* _What you have to do_: Where the line with "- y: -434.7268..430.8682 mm" appears below, start writing out lines exactly, and finish with the line with "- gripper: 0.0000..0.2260", which is included; write out nothing else.

* _Recorded data_:
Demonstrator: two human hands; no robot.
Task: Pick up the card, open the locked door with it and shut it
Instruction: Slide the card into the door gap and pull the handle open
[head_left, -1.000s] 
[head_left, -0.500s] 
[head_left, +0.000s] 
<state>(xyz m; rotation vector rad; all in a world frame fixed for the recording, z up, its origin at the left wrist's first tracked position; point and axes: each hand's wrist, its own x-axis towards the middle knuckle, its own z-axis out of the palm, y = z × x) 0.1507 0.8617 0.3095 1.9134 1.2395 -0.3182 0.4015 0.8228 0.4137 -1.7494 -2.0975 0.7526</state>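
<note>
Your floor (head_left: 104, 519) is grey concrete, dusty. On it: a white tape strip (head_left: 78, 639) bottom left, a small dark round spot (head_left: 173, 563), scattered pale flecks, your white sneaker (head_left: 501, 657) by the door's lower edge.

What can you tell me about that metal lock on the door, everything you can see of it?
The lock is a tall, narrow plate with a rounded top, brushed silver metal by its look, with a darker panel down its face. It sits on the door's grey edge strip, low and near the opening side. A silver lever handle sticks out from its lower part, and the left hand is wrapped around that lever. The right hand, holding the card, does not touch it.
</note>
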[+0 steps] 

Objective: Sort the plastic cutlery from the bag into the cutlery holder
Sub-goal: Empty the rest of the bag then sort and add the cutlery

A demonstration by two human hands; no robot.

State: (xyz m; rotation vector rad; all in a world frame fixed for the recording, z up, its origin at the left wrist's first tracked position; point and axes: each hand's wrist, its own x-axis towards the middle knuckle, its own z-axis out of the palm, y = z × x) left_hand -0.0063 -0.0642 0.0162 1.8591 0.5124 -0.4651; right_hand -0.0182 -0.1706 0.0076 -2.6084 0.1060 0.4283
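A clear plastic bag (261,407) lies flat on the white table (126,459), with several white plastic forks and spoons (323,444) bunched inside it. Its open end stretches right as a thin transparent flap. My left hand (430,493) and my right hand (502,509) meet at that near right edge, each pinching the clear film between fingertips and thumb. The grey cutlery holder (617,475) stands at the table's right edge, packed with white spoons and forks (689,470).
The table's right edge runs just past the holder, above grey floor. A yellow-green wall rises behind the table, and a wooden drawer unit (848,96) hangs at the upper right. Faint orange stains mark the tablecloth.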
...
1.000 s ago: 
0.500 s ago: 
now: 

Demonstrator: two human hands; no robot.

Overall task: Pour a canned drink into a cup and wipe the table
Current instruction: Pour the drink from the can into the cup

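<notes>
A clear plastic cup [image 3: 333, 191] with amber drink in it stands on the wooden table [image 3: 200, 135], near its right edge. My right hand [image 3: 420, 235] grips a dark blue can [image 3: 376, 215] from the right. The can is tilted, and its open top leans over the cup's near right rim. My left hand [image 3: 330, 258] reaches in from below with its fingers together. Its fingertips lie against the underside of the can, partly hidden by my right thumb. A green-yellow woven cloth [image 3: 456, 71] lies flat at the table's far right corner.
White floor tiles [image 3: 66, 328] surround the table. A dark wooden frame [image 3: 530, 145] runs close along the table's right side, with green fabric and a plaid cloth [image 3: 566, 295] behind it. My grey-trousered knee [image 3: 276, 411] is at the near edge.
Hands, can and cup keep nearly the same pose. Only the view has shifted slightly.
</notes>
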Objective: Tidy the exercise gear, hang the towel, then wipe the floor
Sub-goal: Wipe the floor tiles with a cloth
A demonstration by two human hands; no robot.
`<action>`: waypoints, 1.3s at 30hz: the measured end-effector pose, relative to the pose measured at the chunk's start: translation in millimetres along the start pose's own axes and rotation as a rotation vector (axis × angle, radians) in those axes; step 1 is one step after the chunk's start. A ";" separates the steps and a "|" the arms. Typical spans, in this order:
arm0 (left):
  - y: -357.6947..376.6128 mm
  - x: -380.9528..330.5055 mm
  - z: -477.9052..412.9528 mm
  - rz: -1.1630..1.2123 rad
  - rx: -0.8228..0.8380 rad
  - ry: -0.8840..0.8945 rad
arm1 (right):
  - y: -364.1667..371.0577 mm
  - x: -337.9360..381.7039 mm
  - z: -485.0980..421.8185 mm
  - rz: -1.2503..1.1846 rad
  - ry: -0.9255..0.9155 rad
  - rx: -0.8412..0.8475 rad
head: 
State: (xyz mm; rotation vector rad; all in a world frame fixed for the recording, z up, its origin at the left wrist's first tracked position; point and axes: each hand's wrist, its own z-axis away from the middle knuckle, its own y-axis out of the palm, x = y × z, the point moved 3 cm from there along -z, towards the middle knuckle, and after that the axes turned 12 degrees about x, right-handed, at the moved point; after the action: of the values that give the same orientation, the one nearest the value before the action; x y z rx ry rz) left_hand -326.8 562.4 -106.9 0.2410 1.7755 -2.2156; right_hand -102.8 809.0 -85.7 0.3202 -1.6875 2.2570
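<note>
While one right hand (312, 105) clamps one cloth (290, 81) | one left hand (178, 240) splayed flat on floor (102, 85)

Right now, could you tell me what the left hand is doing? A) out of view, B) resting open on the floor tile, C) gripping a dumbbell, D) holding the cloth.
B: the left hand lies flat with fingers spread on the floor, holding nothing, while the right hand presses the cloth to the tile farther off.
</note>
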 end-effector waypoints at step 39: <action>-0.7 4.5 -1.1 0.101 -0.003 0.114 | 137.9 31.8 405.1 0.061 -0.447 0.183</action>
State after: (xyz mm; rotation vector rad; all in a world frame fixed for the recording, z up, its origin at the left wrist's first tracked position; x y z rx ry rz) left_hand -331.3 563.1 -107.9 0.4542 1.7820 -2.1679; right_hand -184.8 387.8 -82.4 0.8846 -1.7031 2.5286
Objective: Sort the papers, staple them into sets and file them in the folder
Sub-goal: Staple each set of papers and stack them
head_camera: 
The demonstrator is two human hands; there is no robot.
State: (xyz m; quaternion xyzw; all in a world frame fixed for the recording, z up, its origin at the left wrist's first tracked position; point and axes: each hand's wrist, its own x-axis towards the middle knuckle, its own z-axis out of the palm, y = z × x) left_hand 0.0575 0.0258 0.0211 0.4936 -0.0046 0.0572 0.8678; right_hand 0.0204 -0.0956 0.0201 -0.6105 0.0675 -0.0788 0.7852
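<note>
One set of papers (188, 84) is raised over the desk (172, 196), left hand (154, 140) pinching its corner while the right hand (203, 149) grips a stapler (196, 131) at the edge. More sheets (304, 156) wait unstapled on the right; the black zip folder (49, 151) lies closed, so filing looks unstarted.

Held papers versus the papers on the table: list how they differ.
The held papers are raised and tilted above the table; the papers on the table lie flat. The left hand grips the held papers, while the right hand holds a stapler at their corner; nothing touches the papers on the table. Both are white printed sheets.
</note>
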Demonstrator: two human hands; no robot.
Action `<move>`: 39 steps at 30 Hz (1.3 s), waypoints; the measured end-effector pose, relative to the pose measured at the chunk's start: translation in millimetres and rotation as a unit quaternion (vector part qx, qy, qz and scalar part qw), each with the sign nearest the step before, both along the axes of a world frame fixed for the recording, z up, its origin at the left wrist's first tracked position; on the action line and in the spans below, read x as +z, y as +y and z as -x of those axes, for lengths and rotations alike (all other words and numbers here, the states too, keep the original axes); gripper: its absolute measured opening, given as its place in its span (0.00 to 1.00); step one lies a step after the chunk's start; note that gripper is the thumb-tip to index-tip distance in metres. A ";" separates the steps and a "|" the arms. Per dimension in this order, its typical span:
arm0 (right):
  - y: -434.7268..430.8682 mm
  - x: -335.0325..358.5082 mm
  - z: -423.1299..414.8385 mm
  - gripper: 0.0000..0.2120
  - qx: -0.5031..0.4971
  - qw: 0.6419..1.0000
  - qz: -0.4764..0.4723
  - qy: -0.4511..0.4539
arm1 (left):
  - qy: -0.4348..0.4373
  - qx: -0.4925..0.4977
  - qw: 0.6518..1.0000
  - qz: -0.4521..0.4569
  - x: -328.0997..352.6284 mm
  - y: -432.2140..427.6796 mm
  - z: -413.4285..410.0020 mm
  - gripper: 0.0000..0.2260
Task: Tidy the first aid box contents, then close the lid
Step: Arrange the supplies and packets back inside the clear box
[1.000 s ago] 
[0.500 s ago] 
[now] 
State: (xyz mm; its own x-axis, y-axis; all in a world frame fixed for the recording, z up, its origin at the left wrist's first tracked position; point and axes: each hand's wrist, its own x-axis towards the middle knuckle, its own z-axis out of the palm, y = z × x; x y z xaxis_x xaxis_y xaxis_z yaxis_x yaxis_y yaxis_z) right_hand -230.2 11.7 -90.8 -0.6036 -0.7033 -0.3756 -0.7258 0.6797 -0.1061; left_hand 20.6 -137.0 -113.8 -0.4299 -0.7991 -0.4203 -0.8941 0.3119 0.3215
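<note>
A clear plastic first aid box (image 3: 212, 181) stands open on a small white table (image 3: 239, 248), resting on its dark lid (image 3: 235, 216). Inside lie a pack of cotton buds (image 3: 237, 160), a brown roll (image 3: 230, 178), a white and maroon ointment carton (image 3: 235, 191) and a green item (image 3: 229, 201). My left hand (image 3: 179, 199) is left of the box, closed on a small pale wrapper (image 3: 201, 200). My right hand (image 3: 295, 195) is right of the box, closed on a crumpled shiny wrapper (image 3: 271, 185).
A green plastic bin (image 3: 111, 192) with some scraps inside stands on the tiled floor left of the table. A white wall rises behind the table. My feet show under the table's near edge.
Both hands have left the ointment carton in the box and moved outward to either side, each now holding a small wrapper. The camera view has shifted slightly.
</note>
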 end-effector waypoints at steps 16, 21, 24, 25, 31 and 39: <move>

* _Solution below_:
  - y: -434.7268..430.8682 mm
  - x: -335.0325..358.5082 mm
  - z: -423.1299..414.8385 mm
  - gripper: 0.0000..0.2120
  - qx: -0.5031..0.4971
  - qw: 0.6419..1.0000
  - qz: -0.4764..0.4723
  - qy: -0.4511..0.4539
arm1 (left):
  - qy: -0.4348..0.4373
  - qx: -0.4925..0.4977
  - qw: 0.6518..1.0000
  - qz: -0.4521..0.4569
  - x: -328.0997..352.6284 mm
  - y: -432.2140..427.6796 mm
  - z: -413.4285..410.0020 mm
  - gripper: 0.0000..0.2260

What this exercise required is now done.